Откуда в моей пустой, как отработанный бак, башке были чужие воспоминания вместо своих, и почему именно Улисса – из всех, кто был на судне? У меня ответа не было, а банально подойти и спросить мне отчего-то в голову не приходило.

Оставалось только вспоминать. И это было единственное, что я не забывал через неделю. Единственное, что было по-настоящему важным.

Первый эпизод чужой жизни зрел во мне, подобно нарыву. Набухая, он причинял мне почти физическую боль, погружая сознание в красное марево того, что скорее всего было обычным гневом. Но было похоже, что Улисс давно разучился испытывать обычные человеческие эмоции. У них был заменитель, некое условное макросостояние его интеллекта, особое возбуждение, подчиняющее себе всё сознание, направляющее волю, искажающее восприятие.
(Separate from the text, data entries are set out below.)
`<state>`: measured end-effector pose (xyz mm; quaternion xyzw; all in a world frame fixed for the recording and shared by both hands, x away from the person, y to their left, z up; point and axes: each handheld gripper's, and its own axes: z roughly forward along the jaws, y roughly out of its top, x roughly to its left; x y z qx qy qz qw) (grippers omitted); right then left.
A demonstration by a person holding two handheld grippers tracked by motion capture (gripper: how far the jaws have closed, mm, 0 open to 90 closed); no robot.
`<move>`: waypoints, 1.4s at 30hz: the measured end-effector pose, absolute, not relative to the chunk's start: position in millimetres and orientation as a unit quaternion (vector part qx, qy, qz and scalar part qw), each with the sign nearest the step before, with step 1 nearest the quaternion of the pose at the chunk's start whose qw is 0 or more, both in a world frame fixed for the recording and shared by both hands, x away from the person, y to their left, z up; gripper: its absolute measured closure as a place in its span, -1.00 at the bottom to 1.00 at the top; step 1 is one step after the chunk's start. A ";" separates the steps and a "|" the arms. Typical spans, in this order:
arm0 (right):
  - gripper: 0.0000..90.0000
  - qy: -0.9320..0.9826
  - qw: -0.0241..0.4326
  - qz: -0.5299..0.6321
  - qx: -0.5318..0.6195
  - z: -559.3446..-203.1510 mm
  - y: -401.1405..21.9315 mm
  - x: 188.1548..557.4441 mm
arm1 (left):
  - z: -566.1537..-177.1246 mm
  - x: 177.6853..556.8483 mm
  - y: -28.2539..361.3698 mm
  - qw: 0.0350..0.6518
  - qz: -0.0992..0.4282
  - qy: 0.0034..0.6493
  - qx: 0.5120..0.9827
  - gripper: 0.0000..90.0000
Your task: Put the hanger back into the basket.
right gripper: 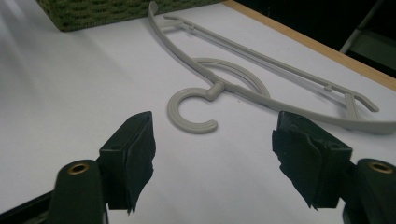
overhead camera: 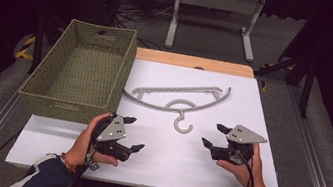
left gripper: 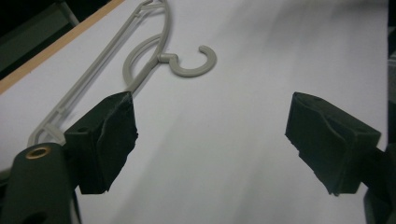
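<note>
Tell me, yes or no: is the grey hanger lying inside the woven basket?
No. The grey hanger lies flat on the white tabletop, to the right of the woven basket.

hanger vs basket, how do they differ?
The hanger is pale grey, thin and lies flat; the basket is green, woven, deep and stands upright. The hanger lies mid-table between the grippers' reach, while the basket sits at the left edge. Both rest on the white table, untouched.

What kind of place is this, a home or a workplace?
Probably a lab or test room: a white table on grey carpet, loose cables behind it, and a person's hands holding the left gripper and right gripper.
</note>
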<state>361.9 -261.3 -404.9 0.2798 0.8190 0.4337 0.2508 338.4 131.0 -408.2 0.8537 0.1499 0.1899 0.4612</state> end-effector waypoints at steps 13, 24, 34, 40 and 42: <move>-0.04 0.908 0.222 0.289 0.209 -397.2 -211.6 452.0 | -445.1 312.2 210.2 0.429 0.212 0.228 0.848 -0.77; 0.16 0.946 0.148 0.246 0.150 -404.8 -160.5 495.3 | -447.7 311.5 225.1 0.448 0.193 0.248 0.837 -0.77; 0.30 0.973 0.120 0.161 0.115 -402.9 -109.0 520.4 | -446.6 312.3 221.3 0.462 0.176 0.236 0.837 -0.76; 0.47 0.977 0.091 0.135 0.135 -418.6 -106.7 534.2 | -448.2 310.4 219.2 0.459 0.169 0.226 0.843 -0.76; 0.50 0.978 0.091 0.134 0.130 -419.5 -106.6 535.7 | -448.2 310.5 218.1 0.461 0.165 0.225 0.842 -0.76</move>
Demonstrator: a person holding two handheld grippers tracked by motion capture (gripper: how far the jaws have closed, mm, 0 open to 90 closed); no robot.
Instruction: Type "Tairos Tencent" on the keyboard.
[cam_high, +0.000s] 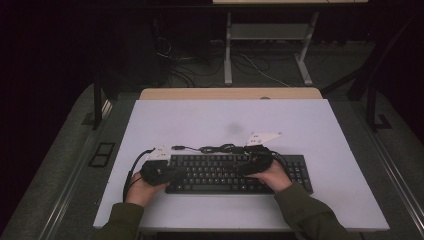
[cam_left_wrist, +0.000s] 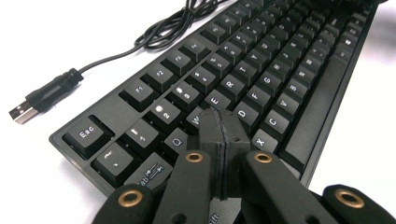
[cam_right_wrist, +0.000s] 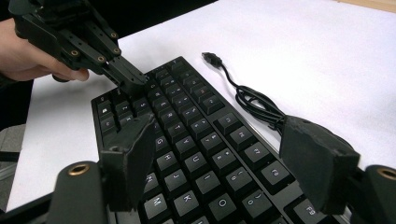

Улисс пытался гасить в себе этот гнев, и это вызывало во мне новые приступы боли, такая чудовищная в этом сознании велась война с самим собой. Наружу, правда, эта борьба ещё ни разу не выливалась, внешне Улисс оставался бесстрастен, как осколок базальта.

Он стоял посреди какого-то помещения, широко расставив ноги в чудовищных армейских ботинках, заложив руки за спину, неподвижным взглядом глядя на панели внешнего обзора. Мне почему-то казалось, что он мог бы глядеть и сквозь внешнюю броню, но предпочитал пользоваться собственными глазами. Глаза холодно скользили по рисункам незнакомых созвездий.